Task description –
Here the job is to copy the data exactly and to exclude every image from it.

Information shown –
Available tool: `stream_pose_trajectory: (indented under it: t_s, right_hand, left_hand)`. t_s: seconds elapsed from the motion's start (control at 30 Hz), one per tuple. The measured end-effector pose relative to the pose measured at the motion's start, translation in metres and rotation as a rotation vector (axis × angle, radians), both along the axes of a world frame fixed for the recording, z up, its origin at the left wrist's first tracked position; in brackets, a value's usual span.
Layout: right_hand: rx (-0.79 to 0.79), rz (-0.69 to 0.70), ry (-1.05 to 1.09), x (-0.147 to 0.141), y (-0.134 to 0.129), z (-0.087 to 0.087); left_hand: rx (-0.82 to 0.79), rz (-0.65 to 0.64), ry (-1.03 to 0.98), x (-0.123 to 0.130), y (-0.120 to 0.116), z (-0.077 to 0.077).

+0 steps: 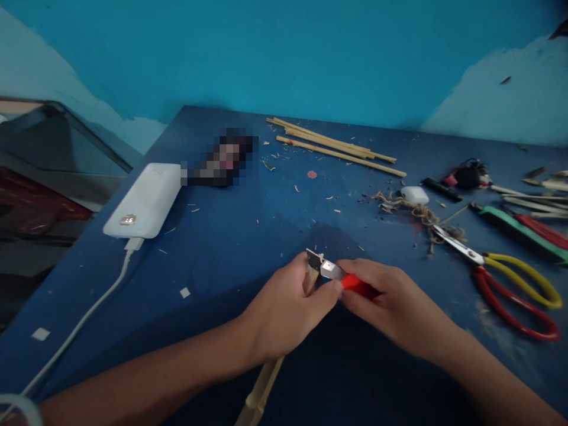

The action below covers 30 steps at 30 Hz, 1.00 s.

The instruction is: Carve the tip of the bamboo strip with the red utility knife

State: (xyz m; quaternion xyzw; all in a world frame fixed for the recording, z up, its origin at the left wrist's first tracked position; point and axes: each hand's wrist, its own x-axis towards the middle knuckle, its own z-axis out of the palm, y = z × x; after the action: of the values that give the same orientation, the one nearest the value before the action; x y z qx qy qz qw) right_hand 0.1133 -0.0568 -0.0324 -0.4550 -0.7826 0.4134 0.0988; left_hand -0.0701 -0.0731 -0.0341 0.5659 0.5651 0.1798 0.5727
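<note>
My left hand (288, 305) is wrapped round a bamboo stick (261, 393), whose lower part runs down below the hand to the bottom edge. The stick's top end pokes out between thumb and fingers. In my right hand (390, 296) is the red handle of a knife (331, 270). Its metal blade lies across the top end of the stick, pointing left. My left thumb tip touches the front of the red handle. The palm sides of both hands are hidden.
Thin bamboo sticks (341, 155) lie at the back of the blue table (231, 236). A white power bank (144, 201) with a cable is at left, beside a blurred-out object. Scissors (474, 257), twine (415, 213), a white case (415, 194) and a green tool (515, 231) lie at right.
</note>
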Motion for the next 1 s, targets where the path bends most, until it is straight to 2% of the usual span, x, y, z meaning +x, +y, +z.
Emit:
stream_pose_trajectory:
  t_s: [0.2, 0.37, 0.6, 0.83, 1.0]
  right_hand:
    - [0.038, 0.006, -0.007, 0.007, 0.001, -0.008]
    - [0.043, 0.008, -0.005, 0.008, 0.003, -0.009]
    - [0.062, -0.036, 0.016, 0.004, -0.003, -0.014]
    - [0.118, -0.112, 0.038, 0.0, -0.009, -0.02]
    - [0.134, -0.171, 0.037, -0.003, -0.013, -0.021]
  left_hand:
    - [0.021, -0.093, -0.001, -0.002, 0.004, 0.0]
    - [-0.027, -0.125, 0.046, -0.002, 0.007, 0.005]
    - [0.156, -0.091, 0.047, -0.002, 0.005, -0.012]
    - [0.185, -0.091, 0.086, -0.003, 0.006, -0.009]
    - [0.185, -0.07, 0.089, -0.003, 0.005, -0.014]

Output below –
Available tool: `stream_pose_trajectory: (indented under it: t_s, right_hand, left_hand)`. t_s: seconds elapsed from the motion's start (control at 30 Hz), one per tuple. The measured end-effector pose relative to the pose measured at the motion's start, translation in metres and rotation as a rotation vector (axis × angle, radians), both along the axes of a world frame fixed for the recording, z up, its origin at the left wrist's first tracked position; in brackets, a value's usual span.
Layout: right_hand: rx (-0.79 to 0.79), rz (-0.69 to 0.70), ry (-1.05 to 1.09), x (-0.147 to 0.141), y (-0.134 to 0.129), z (-0.087 to 0.087); left_hand: rx (-0.82 to 0.79), rz (-0.65 to 0.64), ry (-1.03 to 0.98), x (-0.123 to 0.130), y (-0.120 to 0.116), z (-0.077 to 0.077).

+0 steps: 

The action below covers 30 steps at 30 Hz, 1.00 s.

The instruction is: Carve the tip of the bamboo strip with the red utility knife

State: (xyz m; quaternion xyzw; all in a world frame fixed for the recording, z up, its origin at the left wrist's first tracked position; point and axes: each hand's wrist, its own x-axis towards the middle knuckle, its own z-axis out of the palm, y = z × x; after the action: of the values that give the same orientation, the one nearest the value before the action; x y z qx qy qz qw) right_hand 0.1133 -0.0568 -0.0324 -0.4550 -0.7826 0.4134 0.0988; left_hand -0.0701 -0.0731 -0.0341 0.5659 0.5651 0.1798 0.5727
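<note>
My left hand (288, 305) is wrapped round a bamboo stick (261, 393), whose lower part runs down below the hand to the bottom edge. The stick's top end pokes out between thumb and fingers. In my right hand (390, 296) is the red handle of a knife (331, 270). Its metal blade lies across the top end of the stick, pointing left. My left thumb tip touches the front of the red handle. The palm sides of both hands are hidden.
Thin bamboo sticks (341, 155) lie at the back of the blue table (231, 236). A white power bank (144, 201) with a cable is at left, beside a blurred-out object. Scissors (474, 257), twine (415, 213), a white case (415, 194) and a green tool (515, 231) lie at right.
</note>
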Motion for the next 1 s, targets where the path bends most, until it is straight to 2% of the usual span, x, y, z meaning +x, +y, +z.
Emit:
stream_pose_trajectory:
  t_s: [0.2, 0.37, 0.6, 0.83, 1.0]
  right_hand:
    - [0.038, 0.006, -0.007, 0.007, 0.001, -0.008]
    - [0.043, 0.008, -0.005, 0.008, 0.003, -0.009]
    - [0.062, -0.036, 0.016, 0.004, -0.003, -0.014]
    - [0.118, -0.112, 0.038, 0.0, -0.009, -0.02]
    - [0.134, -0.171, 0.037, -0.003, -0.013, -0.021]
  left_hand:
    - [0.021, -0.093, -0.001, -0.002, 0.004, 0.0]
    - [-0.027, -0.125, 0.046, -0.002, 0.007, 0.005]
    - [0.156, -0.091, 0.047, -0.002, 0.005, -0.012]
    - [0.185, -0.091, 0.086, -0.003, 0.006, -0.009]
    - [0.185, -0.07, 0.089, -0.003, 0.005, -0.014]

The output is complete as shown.